Set down all of the data that follows, keeping every character.
+++++
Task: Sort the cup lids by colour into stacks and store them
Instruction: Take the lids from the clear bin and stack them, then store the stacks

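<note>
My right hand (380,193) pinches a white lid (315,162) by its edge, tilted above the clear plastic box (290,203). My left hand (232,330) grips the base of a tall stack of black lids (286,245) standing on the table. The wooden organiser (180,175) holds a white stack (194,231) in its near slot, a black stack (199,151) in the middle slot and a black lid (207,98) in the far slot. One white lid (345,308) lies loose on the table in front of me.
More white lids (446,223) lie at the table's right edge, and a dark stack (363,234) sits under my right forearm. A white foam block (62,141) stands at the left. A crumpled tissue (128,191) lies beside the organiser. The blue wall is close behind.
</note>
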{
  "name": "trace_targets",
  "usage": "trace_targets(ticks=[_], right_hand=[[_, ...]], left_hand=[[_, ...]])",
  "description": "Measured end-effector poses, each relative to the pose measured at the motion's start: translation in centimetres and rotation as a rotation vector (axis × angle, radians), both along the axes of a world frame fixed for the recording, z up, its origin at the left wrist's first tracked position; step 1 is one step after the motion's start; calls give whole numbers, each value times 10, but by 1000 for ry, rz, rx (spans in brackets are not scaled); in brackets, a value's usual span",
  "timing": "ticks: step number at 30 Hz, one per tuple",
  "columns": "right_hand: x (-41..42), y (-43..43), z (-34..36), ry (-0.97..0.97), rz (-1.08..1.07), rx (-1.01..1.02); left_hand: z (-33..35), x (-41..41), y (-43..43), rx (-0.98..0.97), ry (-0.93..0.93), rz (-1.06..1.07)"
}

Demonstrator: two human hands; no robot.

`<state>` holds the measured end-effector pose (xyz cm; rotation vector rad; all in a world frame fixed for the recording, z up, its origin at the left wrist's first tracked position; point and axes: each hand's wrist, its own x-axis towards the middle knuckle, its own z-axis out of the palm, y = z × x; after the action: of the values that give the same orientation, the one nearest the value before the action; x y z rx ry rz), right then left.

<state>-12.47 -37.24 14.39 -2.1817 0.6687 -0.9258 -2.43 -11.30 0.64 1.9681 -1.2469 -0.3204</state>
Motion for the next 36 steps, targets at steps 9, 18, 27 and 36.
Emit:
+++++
» **WRITTEN RESPONSE**
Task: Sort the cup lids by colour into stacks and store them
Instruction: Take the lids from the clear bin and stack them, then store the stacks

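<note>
My right hand (380,193) pinches a white lid (315,162) by its edge, tilted above the clear plastic box (290,203). My left hand (232,330) grips the base of a tall stack of black lids (286,245) standing on the table. The wooden organiser (180,175) holds a white stack (194,231) in its near slot, a black stack (199,151) in the middle slot and a black lid (207,98) in the far slot. One white lid (345,308) lies loose on the table in front of me.
More white lids (446,223) lie at the table's right edge, and a dark stack (363,234) sits under my right forearm. A white foam block (62,141) stands at the left. A crumpled tissue (128,191) lies beside the organiser. The blue wall is close behind.
</note>
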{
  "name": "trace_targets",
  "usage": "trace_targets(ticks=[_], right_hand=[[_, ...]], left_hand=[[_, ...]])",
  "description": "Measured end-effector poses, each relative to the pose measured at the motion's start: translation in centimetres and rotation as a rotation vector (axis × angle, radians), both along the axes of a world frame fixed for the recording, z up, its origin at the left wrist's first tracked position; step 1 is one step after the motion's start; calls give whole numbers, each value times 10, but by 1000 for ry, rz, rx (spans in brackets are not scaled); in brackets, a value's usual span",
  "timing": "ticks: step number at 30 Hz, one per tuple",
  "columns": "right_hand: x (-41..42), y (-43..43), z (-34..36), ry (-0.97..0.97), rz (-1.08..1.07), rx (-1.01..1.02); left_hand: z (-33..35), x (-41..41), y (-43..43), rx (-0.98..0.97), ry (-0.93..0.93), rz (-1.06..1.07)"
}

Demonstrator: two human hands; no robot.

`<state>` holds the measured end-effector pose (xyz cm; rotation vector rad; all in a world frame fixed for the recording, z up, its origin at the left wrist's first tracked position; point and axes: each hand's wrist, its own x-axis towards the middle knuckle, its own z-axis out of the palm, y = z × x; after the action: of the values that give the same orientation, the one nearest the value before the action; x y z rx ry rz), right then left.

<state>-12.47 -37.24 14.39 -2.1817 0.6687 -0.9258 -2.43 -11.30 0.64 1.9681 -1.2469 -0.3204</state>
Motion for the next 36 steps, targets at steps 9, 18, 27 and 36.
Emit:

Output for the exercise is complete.